Please output all of the entries exactly and omit any images they hold.

#### [Exercise input]
- - - -

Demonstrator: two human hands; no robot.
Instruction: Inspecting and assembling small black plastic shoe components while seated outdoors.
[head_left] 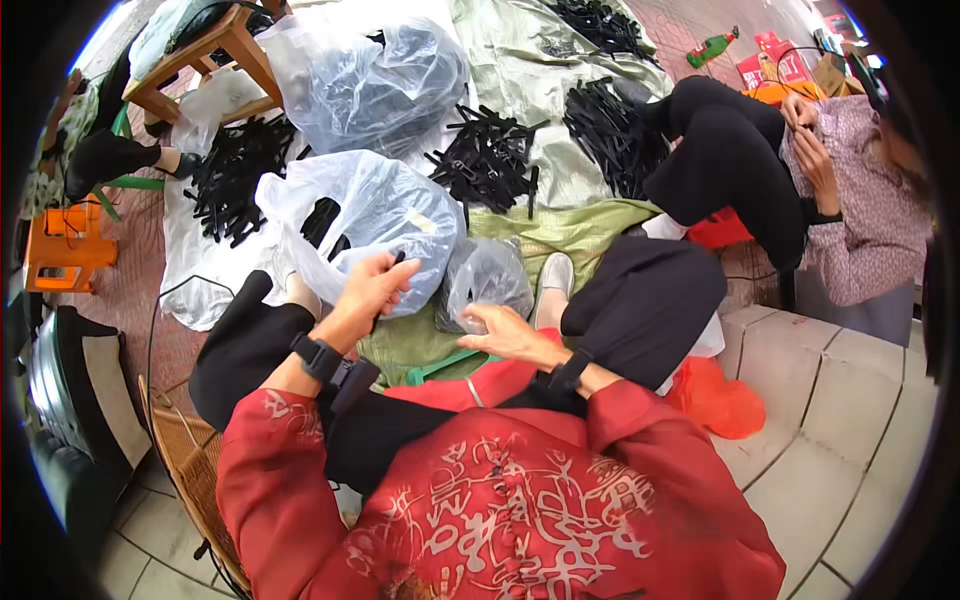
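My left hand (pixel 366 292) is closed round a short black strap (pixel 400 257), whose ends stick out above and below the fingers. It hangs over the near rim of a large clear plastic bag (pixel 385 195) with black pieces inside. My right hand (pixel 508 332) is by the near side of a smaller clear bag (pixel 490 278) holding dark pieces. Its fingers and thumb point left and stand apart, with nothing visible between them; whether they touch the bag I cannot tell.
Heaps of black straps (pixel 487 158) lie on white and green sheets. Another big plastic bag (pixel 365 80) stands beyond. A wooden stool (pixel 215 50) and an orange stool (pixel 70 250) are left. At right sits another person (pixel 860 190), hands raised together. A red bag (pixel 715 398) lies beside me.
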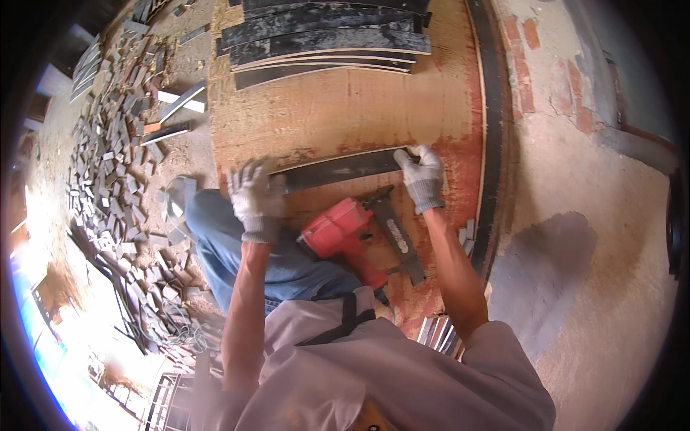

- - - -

#### [Solved exercise]
Demonstrator: two human hands; no robot.
Instruction: Inspecting and assembling small black plastic shoe components while seated outdoors.
[head_left] 
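My left hand (pixel 366 292) is closed round a short black strap (pixel 400 257), whose ends stick out above and below the fingers. It hangs over the near rim of a large clear plastic bag (pixel 385 195) with black pieces inside. My right hand (pixel 508 332) is by the near side of a smaller clear bag (pixel 490 278) holding dark pieces. Its fingers and thumb point left and stand apart, with nothing visible between them; whether they touch the bag I cannot tell.
Heaps of black straps (pixel 487 158) lie on white and green sheets. Another big plastic bag (pixel 365 80) stands beyond. A wooden stool (pixel 215 50) and an orange stool (pixel 70 250) are left. At right sits another person (pixel 860 190), hands raised together. A red bag (pixel 715 398) lies beside me.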

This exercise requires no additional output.